En ese momento se oyó el inconfundible sonido de las hélices de un helicóptero y vimos un aparato que se acercaba rozando las copas de los árboles. Alcancé a divisar una figura familiar sentada junto al piloto, y otra silueta en el asiento trasero. El helicóptero describió un par de círculos y luego se dirigió en la dirección opuesta a la que se suponía que estaba la carretera.

– ¿Adonde van?

– Que me cuelguen si lo sé. En esta zona no andamos sobrados de pistas de aterrizaje. -Crowe bajó la vista y volvió a ponerse el sombrero, ocultando un mechón de pelo rojo con un gesto de la mano-. ¿Café?

Media hora más tarde el forense jefe de Carolina del Norte llegó al lugar del accidente desde el oeste, seguido del vicegobernador del estado. El primero llevaba el uniforme básico compuesto de botas y vestimenta caqui, el segundo vestía un traje. Los observé mientras se abrían paso a través de los restos del accidente, el patólogo miraba a su alrededor, evaluando mentalmente la situación, el político con la cabeza gacha, sin mirar ni a derecha ni a izquierda, mantenía una postura rígida, como si cualquier contacto con aquello que le rodeaba pudiese convertirle en participante más que en un simple observador.
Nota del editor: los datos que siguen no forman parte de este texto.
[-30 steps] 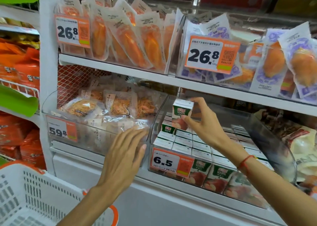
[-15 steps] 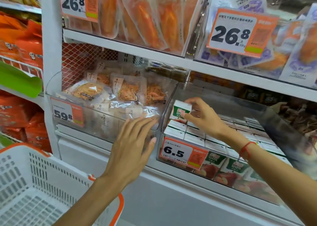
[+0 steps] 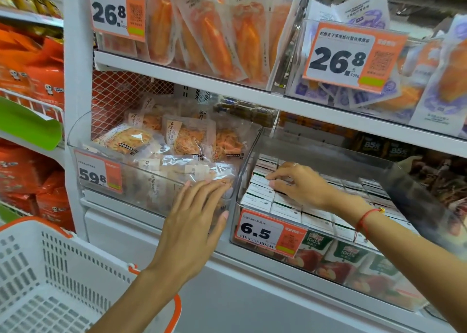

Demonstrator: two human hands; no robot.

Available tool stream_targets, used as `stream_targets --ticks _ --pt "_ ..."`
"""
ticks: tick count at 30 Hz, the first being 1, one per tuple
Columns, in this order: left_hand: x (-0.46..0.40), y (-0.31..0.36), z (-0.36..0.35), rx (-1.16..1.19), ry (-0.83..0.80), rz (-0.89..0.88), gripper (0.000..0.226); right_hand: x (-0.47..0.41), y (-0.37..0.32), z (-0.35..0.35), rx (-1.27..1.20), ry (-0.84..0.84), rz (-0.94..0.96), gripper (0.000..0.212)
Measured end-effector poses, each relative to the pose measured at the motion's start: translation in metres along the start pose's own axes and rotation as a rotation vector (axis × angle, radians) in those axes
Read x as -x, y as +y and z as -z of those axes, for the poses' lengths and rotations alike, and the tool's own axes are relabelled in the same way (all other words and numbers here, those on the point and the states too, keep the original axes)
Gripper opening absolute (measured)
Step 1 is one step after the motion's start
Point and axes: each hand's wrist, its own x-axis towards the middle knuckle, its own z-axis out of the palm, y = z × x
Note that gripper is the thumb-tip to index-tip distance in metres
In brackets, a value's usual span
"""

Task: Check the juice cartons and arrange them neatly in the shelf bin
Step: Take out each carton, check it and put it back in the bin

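Observation:
A clear shelf bin [image 3: 336,157] holds tight rows of juice cartons [image 3: 286,212] with white tops and green, apple-printed fronts. My right hand [image 3: 300,186] reaches into the bin's left side. Its fingertips and thumb pinch the top of one juice carton [image 3: 260,180], which sits level with the second and third rows. My left hand [image 3: 192,221] is flat and spread against the front of the neighbouring clear bin [image 3: 151,198] and holds nothing. A red cord circles my right wrist.
A 6.5 price tag [image 3: 267,231] hangs on the carton bin's front. The left bin holds bags of shredded snacks [image 3: 184,138]. The shelf board above [image 3: 227,87] hangs low over both bins. A white basket with orange trim [image 3: 50,269] sits at the lower left.
My right hand has lowered the carton it held up above the bin down into the rows. My left hand has stayed on the neighbouring bin, and the camera has moved closer.

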Motion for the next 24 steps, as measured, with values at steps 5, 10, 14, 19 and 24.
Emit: stream_targets --ticks 5,10,14,19,24 --pt "0.0 0.001 0.0 0.015 -0.008 0.017 0.049 -0.025 0.002 0.01 -0.032 -0.05 -0.101 0.029" --pt "-0.001 0.002 0.0 0.017 -0.016 0.034 0.05 -0.049 0.002 0.015 0.015 -0.215 -0.166 0.028" --pt "-0.002 0.004 0.0 0.016 0.004 0.035 0.048 -0.062 0.002 0.021 0.08 -0.281 -0.195 0.034" --pt "-0.003 0.005 0.0 0.022 -0.002 0.05 0.048 -0.067 0.007 0.021 0.078 -0.312 -0.192 0.039" --pt "-0.004 0.005 0.002 0.023 -0.024 0.053 0.048 -0.063 0.008 0.018 0.069 -0.266 -0.118 0.038"
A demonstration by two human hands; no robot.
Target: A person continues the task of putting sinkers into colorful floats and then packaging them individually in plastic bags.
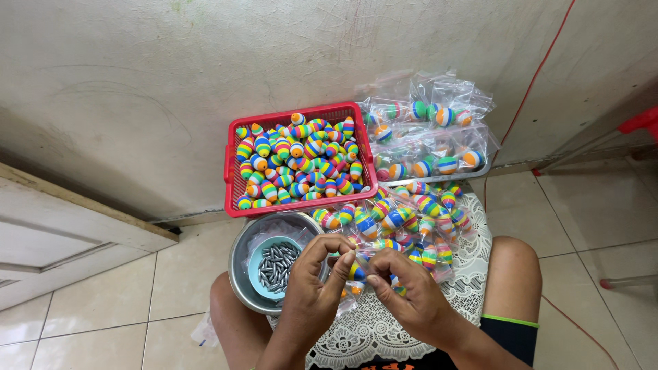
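Rainbow-striped oval float (356, 272) in its small clear plastic bag sits pinched between both hands: left hand (312, 291) curls fingers around it, right hand (404, 294) grips from the right. Far left, red plastic basket (229, 171); near left, metal bowl (240, 274).

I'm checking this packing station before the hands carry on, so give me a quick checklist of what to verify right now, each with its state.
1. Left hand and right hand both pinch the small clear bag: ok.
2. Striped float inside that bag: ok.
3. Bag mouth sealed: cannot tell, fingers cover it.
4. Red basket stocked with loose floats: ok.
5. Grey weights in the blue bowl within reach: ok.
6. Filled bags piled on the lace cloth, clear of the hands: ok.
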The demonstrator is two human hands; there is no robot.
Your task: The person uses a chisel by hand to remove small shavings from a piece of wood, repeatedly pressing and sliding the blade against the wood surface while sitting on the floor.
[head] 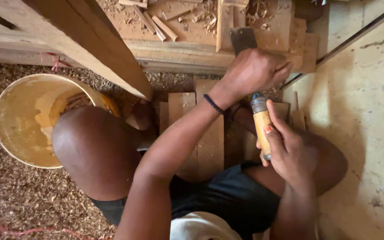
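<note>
2 hands [263, 106]: 1 chisel [262, 126], 1 blade [243, 40]; 1 bucket [12, 129] nearby.

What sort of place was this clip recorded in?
Most likely a woodworking shop. Sawdust and shavings cover the floor, and short boards and offcuts lie about. The right hand holds a wooden-handled chisel, and the left hand grips its blade end.

A yellow plastic bucket [21, 120] is seen standing on a floor strewn with wood shavings [14, 200]. A slanted timber beam [90, 44] is seen above it. Short flat boards [210, 142] are laid side by side, and offcuts [156, 24] are scattered on the bench.
</note>
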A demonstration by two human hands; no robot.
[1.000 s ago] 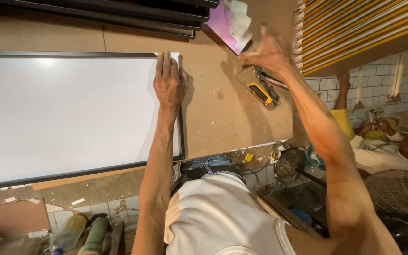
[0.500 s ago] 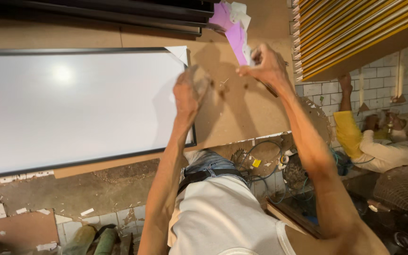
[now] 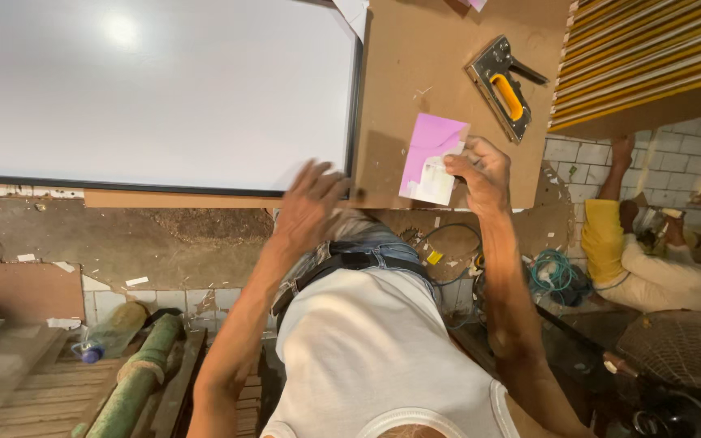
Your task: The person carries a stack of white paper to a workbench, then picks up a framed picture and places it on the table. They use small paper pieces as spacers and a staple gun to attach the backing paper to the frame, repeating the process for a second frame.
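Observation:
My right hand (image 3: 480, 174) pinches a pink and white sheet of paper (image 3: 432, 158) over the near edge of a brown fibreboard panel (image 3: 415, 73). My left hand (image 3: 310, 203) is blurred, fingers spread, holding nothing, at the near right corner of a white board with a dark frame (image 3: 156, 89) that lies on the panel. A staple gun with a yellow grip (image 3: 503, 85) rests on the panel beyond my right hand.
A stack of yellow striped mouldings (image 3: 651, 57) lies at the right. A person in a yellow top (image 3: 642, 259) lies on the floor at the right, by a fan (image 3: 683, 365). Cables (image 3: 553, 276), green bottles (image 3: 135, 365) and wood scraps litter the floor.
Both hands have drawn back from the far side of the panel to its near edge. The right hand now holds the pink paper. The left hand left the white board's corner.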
En un momento determinado se detuvieron y el forense habló con uno de los ayudantes del sheriff. El hombre señaló en nuestra dirección y la pareja se dirigió hacia nosotros.

– Vaya, vaya. Nos han enviado a todo un profesional.

Lo dijo con el mismo sarcasmo con el que se había referido a Charles Hanover, el presidente de TransSouth Air.

Crowe aplastó el vaso de plástico y lo arrojó dentro de una bolsa en la que llevaba un termo. Le di mi vaso, intrigada por la vehemencia de su desaprobación. ¿No estaba de acuerdo con la política del vicegobernador o había algo personal entre Lucy Crowe y Parker Davenport?

Cuando los dos hombres se acercaron, el forense extrajo su credencial. Crowe hizo un gesto con la mano.

– No es necesario, Doc. Sé quién es usted.

Yo también lo sabía ya que había trabajado con Larke Tyrell desde que le habían nombrado forense jefe de Carolina del Norte a mediados de la década de los ochenta. Larke era un hombre cínico y dictador, pero uno de los mejores administradores patólogos del país. Trabajando con un presupuesto completamente insuficiente y una administración indiferente, se había hecho cargo de una oficina sumida en el caos y la había convertido en uno de los sistemas de investigación criminal más eficientes de Estados Unidos.

Mi carrera forense estaba dando sus primeros pasos en la época del nombramiento de Larke, acababa de conseguir mi licencia del Consejo Americano de Antropología Forense. Nos conocimos mientras yo estaba realizando un trabajo para el Departamento Federal de Investigaciones del Estado de Carolina del Norte, identificando los cadáveres de dos traficantes de drogas que habían sido asesinados y descuartizados por una banda de motoristas. Fui una de las primeras personas contratadas por Larke como asesora especialista y desde entonces había tratado con esqueletos y con todo tipo de muertos, descompuestos, momificados, quemados y mutilados de Carolina del Norte.

El vicegobernador extendió la mano derecha, mientras con la izquierda apretaba un pañuelo contra los labios. Su rostro estaba pálido. No dijo nada mientras le estrechábamos la mano.

– Me alegro de que estés en el país, Tempe -dijo Larke, aplastándome también los dedos con su manaza. Comenzaba a replantearme todo este asunto del apretón de manos.